Most financial experts recommend having three to six months’ worth of living expenses saved in your emergency fund. The amount that is appropriate for you will vary depending on your personal circumstances, such as your job stability, monthly expenses and whether you have dependents. For example, if you have a mortgage, children or medical expenses, you might aim for the higher end of that range.
It’s also important that your emergency fund remains liquid, meaning you can access the money quickly when needed. This is why many people opt for a traditional savings account, which offers easy access to funds. However, with interest rates on savings accounts remaining relatively low, some people are exploring other low-risk investment strategies to help grow their emergency savings over time.
6 Emergency Fund Investment Strategies to Consider
Here are six common emergency fund investment strategies to consider if you’re looking to earn more on your savings without sacrificing liquidity:
- High-yield savings accounts: A high-yield savings account is one of the most popular and low-risk options for your emergency fund. These accounts function like traditional savings accounts but offer significantly higher interest rates, often ranging from 0.50% to 4% depending on the bank. The funds in high-yield savings accounts remain easily accessible, and most accounts are FDIC-insured, meaning your money is protected up to $250,000.
- Money market accounts: Money market accounts combine the benefits of a savings account with limited check-writing capabilities. They often offer slightly higher interest rates than traditional savings accounts and are also FDIC-insured. While money market accounts typically require a higher minimum balance, they provide a safe place to park your emergency fund while earning some interest.
- Certificates of deposit (CDs): Certificates of deposit, or CDs, are another low-risk option for investing your emergency fund. With a CD, you agree to leave your money in the account for a set period from a few months to several years in exchange for a fixed interest rate. While CDs generally offer higher interest rates than savings accounts, your funds are locked up for the duration of the term. However, you can create a CD ladder of CDs with different maturity dates to ensure some liquidity while maximizing returns.
- Short-term bond funds: Short-term bond funds are mutual funds that invest in bonds with maturities of one to three years. These funds offer the potential for higher returns than savings accounts or CDs, though they also carry more risk. Short-term bond funds tend to be less volatile than stocks and long-term bonds, making them a viable option for those looking to grow their emergency fund without exposing it to significant risk. Just keep in mind that bond values can fluctuate, so there’s a possibility of losing some principal.
- Treasury bills (T-Bills): Treasury bills are short-term government securities that mature in one year or less. When you purchase a T-bill, you are essentially lending money to the U.S. government, which then repays the loan with interest. T-bills are one of the safest investment options, as they are backed by the full faith and credit of the U.S. government. While the returns may not be substantial, they offer a secure way to invest your emergency fund and typically provide better yields than a savings account.

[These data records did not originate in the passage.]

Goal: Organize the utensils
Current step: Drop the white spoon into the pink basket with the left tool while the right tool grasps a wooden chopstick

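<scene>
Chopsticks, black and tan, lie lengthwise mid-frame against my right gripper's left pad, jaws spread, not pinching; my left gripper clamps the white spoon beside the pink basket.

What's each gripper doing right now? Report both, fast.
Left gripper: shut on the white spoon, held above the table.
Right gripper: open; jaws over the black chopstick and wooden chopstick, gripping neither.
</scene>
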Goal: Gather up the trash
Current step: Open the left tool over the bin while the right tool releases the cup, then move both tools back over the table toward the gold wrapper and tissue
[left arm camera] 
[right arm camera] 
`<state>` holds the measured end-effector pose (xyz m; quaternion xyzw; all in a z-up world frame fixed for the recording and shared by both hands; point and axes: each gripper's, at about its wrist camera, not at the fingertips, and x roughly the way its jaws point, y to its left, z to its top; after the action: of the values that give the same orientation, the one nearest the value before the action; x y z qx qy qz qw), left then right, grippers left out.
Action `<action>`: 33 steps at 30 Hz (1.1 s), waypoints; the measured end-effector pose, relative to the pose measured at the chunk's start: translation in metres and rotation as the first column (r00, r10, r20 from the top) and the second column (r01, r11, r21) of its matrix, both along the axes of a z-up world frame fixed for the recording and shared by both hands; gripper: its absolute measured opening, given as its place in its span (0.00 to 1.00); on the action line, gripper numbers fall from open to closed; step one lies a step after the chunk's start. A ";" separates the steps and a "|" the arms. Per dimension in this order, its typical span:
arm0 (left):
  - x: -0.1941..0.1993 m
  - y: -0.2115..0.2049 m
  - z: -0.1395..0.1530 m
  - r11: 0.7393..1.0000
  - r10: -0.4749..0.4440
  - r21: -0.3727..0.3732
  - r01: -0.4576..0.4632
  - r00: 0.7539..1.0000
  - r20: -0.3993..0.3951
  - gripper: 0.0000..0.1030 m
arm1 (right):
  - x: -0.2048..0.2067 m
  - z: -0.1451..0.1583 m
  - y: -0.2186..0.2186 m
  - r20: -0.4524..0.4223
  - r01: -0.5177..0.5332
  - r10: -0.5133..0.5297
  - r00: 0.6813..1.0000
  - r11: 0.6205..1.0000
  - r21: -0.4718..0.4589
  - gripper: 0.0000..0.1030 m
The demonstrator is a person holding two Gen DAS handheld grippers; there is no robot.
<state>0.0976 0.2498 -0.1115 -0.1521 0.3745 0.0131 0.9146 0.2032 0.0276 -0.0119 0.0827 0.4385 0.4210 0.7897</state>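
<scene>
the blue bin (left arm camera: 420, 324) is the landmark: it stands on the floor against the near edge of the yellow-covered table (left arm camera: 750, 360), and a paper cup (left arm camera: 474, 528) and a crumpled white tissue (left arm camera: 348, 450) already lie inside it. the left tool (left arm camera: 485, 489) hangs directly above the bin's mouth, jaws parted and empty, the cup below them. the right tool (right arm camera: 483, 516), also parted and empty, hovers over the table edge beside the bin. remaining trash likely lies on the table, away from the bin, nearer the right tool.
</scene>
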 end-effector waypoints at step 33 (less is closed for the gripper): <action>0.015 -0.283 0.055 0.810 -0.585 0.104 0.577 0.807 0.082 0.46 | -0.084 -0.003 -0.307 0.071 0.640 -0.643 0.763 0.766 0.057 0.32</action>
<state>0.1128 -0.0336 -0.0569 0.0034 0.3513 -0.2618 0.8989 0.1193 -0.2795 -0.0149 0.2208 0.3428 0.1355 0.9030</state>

- Robo-advisors with conservative portfolios: If you’re comfortable with a little more risk, you can use a robo-advisor to invest your emergency fund in a conservative portfolio. Robo-advisors use algorithms to create and manage investment portfolios based on your risk tolerance. A conservative portfolio will typically include a mix of bonds and low-risk stocks. While this strategy has the potential for higher returns, it’s important to remember that the stock market can be volatile, so this option is best for those with a higher risk tolerance and a large emergency fund.
How to Build an Emergency Fund

If you don’t have an emergency fund yet, or your current fund needs some growth, here are five practical steps to start building one:
- Set a savings goal: Begin by determining how much you need to save. Aim for three to six months’ worth of living expenses as a starting point. This should include essentials like rent or mortgage payments, utilities, food and other necessary bills. If your income is variable or your job situation is uncertain, consider saving closer to six months’ worth of expenses.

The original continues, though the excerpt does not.